Ayer por la noche, gracias a una nueva serie de ficción de factura nacional, pude enfadarme con el mundo. Bueno, en realidad con la imagen que se tiene de los periodistas, y de cómo son retratados. Mientras lo veía, hablaba con nuestro querido Imperator, y jure escribir una entrada sobre ética periodística y demás, pero no lo voy a hacer. Bueno, sí, pero no aquí. En su defecto, rescaté (a eso de las 12 de la noche) una idea de esas que guardaba en el baúl de los recuerdos, la desempolvé, le di nombre y cuerpo y, juntas, echamos a andar. No sé en qué va a quedar, pero si no puedo ejercer el Periodismo, al menos podré criticarlo y hablar de él en un nuevo espacio. Y siguiendo con la profesión... las cosas están cada vez peor por aquí. Ahora se va el subdirector de Investigación. Y yo, viendo mi futuro más negro que la boca de un lobo, he hecho dos cosas. Una, pedirle que me llevara con él. Dos, hablar con el otro subdirector para ver si mi estancia en edición se iba a alargar mucho. Éste me ha dicho que, por lo que él sabe, no va a haber cambios, pero que preguntará y me informará. Veremos. P.S. Por supuesto, todo lo anterior lo he escrito aobre las 11.30 de la mañana. Ahora, a las 12.30, las cosas han cambiado mucho. Mi jefe (el de Edición) ha sido nombrado subdirector de contenidos de Cultura y Sociedad, y el subdirector (con el que he hablado esta mañana) ha sido degradado a jefe de Edición. Por favor, y esta vez va en serio, ¿alguien conoce algún puesto en el que podría encajar?
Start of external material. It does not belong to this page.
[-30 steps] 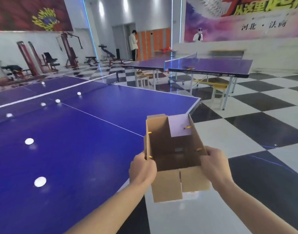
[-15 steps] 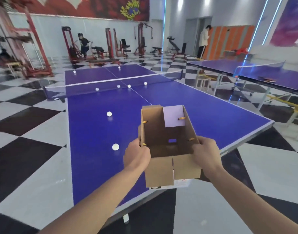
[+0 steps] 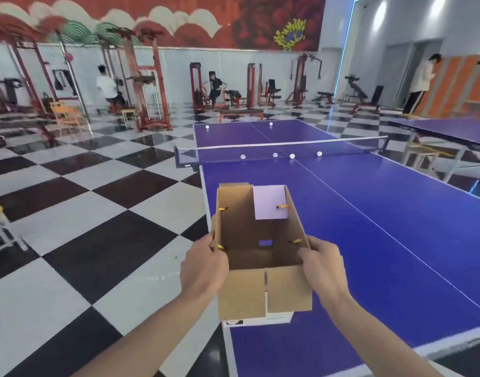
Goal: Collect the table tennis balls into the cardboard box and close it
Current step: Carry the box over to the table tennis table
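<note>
Left hand (image 3: 204, 268), right hand (image 3: 324, 263) gripping open cardboard box (image 3: 260, 268) between them, hovering over table (image 3: 396, 240) near-left corner.

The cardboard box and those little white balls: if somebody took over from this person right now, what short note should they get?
Left hand grips the left wall of the cardboard box; right hand grips the right wall. The box is open, flaps folded out, no balls visible inside, held at the near left corner of the table tennis table.
Balls: four lie by the net, at and; two lie on the far half, at and.
Done: box picked up and opened.
Left: collect all six balls visible, then close the flaps.
</note>
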The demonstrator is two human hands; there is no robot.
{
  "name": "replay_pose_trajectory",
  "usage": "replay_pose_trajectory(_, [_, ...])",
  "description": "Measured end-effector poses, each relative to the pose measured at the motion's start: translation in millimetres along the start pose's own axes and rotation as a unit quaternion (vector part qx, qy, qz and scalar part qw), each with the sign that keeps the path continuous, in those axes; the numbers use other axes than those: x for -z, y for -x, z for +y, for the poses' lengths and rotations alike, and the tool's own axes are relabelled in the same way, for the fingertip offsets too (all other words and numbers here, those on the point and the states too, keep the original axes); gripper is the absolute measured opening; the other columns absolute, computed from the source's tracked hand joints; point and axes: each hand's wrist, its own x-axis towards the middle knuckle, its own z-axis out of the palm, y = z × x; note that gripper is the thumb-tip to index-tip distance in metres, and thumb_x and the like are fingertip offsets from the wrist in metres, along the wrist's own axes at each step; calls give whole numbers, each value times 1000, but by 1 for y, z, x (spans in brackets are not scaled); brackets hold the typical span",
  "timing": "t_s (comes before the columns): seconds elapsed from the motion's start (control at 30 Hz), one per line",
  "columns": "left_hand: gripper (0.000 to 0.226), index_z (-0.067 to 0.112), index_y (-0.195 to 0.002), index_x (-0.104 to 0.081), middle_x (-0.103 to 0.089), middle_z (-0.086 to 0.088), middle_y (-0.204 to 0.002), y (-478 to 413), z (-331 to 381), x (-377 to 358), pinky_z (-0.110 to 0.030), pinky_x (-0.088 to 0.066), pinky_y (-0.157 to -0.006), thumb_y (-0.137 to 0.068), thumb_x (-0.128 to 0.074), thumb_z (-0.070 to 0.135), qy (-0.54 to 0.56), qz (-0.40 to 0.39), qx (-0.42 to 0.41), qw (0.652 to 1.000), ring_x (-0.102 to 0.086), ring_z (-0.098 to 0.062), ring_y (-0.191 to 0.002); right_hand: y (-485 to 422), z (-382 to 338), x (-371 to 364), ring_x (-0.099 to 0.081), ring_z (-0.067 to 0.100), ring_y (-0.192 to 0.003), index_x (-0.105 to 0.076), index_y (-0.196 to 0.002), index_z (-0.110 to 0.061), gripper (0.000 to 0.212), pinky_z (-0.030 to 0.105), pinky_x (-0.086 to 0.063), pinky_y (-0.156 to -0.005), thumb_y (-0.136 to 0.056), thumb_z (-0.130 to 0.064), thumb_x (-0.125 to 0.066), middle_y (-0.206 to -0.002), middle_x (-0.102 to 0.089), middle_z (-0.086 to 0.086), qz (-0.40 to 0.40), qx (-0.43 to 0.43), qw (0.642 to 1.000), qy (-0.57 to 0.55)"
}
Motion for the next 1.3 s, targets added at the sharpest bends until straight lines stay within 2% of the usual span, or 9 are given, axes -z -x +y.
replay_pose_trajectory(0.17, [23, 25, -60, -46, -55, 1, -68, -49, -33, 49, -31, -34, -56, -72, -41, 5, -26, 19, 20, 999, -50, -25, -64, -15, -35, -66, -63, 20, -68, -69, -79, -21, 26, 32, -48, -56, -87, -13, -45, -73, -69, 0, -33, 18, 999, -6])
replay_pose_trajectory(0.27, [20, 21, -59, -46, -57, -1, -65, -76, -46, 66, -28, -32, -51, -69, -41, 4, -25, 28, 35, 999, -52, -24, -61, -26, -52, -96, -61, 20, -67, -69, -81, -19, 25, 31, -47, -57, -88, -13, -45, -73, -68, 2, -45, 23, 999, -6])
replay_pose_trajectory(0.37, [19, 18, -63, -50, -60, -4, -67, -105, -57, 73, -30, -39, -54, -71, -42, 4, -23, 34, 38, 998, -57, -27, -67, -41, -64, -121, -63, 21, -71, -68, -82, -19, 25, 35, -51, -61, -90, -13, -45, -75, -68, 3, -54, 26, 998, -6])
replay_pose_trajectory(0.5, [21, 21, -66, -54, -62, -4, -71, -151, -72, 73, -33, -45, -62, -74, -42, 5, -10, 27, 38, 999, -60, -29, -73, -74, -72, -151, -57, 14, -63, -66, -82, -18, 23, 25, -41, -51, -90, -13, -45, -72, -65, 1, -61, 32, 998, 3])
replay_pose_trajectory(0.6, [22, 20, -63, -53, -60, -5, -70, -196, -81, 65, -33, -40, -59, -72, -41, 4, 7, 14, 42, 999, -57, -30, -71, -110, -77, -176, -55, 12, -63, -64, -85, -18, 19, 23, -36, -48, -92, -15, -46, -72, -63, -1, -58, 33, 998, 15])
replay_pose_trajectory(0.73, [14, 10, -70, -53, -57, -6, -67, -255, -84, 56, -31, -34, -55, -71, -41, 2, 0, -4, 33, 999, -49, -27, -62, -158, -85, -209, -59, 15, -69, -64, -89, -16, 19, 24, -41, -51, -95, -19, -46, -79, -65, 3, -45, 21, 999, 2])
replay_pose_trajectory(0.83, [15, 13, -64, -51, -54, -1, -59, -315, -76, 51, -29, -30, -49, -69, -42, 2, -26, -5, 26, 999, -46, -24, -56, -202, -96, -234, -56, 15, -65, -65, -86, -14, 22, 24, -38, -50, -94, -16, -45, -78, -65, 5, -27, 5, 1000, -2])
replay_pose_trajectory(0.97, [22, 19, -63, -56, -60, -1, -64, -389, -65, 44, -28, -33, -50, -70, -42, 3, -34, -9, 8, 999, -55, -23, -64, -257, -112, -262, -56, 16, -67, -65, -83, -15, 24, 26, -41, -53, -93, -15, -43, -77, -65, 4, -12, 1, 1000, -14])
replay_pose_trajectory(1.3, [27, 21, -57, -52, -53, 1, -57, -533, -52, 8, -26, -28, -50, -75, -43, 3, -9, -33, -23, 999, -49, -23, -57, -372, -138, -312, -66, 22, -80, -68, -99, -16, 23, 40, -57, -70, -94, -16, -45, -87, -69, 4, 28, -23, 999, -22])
martes, 1 de febrero de 2005

La gente es buena. Mis hormonas, no

Llevo unas semanas algo baja de ánimo, y sin razones concretas que lo justificaran. La verdad, era incapaz de explicar por qué me sentía así, e incluso a mí algunas de mis reacciones me parecían exageradas. Intentaba arreglar las cosas, y sólo conseguía que fueran peor. Un desastre, vamos. Y ayer, a eso de las diez de la noche, empecé a vislumbrar una teoría. Puede sonar a chorrada, pero no lo es. Creo que buena parte de mi estado de ánimo se debe a una nueva descompensación hormonal. ¿Y por qué? Bueno, porque además del tema del estado de ánimo están algunos síntomas físicos: migrañas bastante fuertes y continuadas en el tiempo, cansancio y tendencia a dormirme en cada esquina, temblores, sentir frío aun cuando yo estoy ardiendo (o incluso cuando duermo con pijama de franela, calcetines de lana, chaqueta gorda de punto y edredón nórdico) y mareos. Así pues he llamado al ginecólogo y se lo he contado. Y parece que esta vez, va a ser que sí. El martes de la próxima semana voy, hasta entonces, esperar. Eso sí, mi ánimo ha mejorado bastante desde ayer, que alegra ésto de saber que no te estás volviendo loca ni nada parecido. Y son los mareos los que hoy me han hecho darme cuenta de que hay gente buena en el mundo. Subía las escaleras del metro (las mecánicas) esta mañana cuando me he empezado a encontrar mal. Muy mareada. Y claro, he intentado subir las escaleras andando, para ver si así tardaba menos, y he estado a un tris de tener una de mis famosas caídas por las escaleras del metro. El tris han sido los providenciales reflejos de un señor que me ha cogido por detrás y me ha sujetado hasta que hemos llegado al final de la escalera, y los del chico de al lado que me ha sujetado por el brazo derecho. Luego, manteniéndome agarrada, me ha hecho sentarme y descansar, mientras él (el que me ha agarrado por detrás) le encargaba a los de Seguridad que fueran a por un par de azucarillos. Una vez recuperada, me ha acompañado hasta la puerta del trabajo, muy preocupado por si no debería irme a mi casa. En fin, un encanto. Pero también los de Seguridad, que han tardado muy muy poco en traer el azúcar; y la señora mayor que se ha acercado a preguntar y ha rebuscado en su bolso para ver si tenía algún caramelo que darme... En fin, una escena en la que mis descontroladas hormonas se han empeñado en darme el día, y que ha fracasado gracias a que había buena gente a mi alrededor. Estas cosas también animan.